Scott County attorney decries the price tag while others believe the issue might be overstated.
An attempt in Scott County to tally up the price of illegal immigrants who break the law is being both praised and panned.
In response to inquiries from two county commissioners who face reelection challenges this year, County Attorney Pat Ciliberto told the County Board not long ago that it costs a fortune.
University of Minnesota immigration expert Katherine Fennelly said the county's top prosecutor is "creating lots of smoke where there's no fire."
The electoral opponent of one of the two commissioners, however, said he's happy the problem is getting attention. "I think it's a good issue," said former Sheriff Dave Menden, who's challenging Shakopee-based Commissioner Jerry Hennen. "It really, really bugs me."
Ciliberto told the board that the number of people in jail who get holds placed on them by federal immigration authorities as possible illegal immigrants has gradually been rising. It was just seven in 2006, but it rose to 17, to 46 and to 90 in the three years after that.
Considering the total cost of the jail and the total number of inmates, he said, that means the cost to taxpayers of those people being held was $843,570 "and one cent." The feds do reimburse counties for a portion of their costs, he said, but in three years the total has been about $61,000. "We are not recouping anywhere near our cost."
Fennelly said the likely reason for those increasing numbers needs to be clear.
"Under President Obama, there's been a dramatic increase in holds in local jails," she said. "Immigrants overall are less likely to commit crimes than non-immigrants -- that's been demonstrated over and over again. And people here illegally take special care to keep their nose clean for fear of being sent home."
Back in the day, Menden said, the feds often shrugged their shoulders. "You'd try calling immigration, but they'd spent their allotment for the year."
County Administrator Gary Shelton, who came up through jail administration, said he isn't faulting the county attorney for citing the number he was given by the Sheriff's Office -- a number he called "the only true and verifiable number available."
But he added: "Some of the fixed costs would remain with or without the presence of these individuals in the jail."

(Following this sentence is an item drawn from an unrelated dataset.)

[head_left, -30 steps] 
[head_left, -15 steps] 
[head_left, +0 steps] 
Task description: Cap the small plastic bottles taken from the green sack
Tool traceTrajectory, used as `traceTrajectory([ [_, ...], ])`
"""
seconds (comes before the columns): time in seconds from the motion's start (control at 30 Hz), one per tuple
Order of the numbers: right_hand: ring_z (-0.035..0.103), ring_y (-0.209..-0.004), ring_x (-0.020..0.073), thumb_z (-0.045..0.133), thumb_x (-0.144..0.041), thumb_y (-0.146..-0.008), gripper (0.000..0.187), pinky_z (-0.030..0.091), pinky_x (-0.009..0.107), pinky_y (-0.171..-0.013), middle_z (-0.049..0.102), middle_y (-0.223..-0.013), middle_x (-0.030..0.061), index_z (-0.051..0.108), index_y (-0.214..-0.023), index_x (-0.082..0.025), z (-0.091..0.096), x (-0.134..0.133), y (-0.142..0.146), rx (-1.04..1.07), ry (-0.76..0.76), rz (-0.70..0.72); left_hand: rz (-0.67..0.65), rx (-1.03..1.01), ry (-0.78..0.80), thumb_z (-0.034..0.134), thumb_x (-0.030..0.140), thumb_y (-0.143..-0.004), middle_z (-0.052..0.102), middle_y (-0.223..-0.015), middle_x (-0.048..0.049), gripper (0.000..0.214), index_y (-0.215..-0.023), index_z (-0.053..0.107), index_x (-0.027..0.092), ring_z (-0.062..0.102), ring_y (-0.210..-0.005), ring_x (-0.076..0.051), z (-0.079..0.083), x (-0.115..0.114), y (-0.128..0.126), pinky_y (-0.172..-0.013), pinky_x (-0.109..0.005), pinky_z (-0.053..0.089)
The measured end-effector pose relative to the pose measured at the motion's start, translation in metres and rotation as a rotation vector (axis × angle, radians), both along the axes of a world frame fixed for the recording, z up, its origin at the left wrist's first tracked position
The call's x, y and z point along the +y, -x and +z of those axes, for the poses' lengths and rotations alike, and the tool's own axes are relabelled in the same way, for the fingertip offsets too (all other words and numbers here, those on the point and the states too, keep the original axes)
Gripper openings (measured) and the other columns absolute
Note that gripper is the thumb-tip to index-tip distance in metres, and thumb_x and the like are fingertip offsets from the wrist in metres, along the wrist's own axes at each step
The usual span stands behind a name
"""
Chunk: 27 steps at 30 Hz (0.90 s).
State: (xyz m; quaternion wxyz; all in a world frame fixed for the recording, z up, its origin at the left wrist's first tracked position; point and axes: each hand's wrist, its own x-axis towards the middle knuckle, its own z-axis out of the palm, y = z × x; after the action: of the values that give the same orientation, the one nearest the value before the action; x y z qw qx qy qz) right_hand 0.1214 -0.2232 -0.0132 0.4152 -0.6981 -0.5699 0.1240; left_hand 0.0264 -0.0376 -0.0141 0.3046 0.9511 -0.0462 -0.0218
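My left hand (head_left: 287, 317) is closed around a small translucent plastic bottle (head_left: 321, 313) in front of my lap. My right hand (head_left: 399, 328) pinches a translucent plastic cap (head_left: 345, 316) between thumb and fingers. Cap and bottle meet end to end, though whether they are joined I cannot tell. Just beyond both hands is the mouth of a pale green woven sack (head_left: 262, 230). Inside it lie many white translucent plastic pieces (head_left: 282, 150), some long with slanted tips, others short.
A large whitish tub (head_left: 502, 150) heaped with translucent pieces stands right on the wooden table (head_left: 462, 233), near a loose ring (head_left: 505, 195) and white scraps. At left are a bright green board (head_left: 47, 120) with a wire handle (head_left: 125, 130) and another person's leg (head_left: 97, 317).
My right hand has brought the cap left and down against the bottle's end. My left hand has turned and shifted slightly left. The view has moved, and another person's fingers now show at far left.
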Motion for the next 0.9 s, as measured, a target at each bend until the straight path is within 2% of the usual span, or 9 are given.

That is, the jail and its major cost -- staffing -- have to be paid for regardless of whether any illegal immigrants turn up.
Still, he added, with the number of holds rising from just a handful to nearly 100, they "drive enough days and bed space that it would not be accurate to merely assess to them the nominal costs associated with food, clothing, etc., as their numbers would drive staffing costs as well -- but it would take considerable analysis to determine exactly what that number would be."
The flap comes against a backdrop of rising numbers of Hispanic immigrants in Scott County. Of the 10 Minnesota counties with Hispanic populations large enough to have recent U.S. Census estimates of their size, Scott ranks second in the rate of growth. The county's numbers are reckoned to have more than doubled, from about 2,400 to nearly 5,000.
While both figures are small compared to some metro counties -- neighboring Dakota is put at over 17,000 -- it's been shown, Fennelly said, that places with small numbers are acutely conscious of fast growth when it does occur, and tensions do rise.
But county officials need to take care in stoking ill feeling, she said. "Woe be to counties who lose large numbers of Latinos, Asians or others by taking strong stances on things like 'English First' or other issues. There will be significant consequences," as businesses learn that the cheap labor was actually helpful.
In an e-mail, Ciliberto said he is not impressed by the argument that Scott County home buyers, for instance, benefit from cheap construction workers. "The out-of-work American construction worker would say no, I assume, but then that would be my assumption and that's not objective."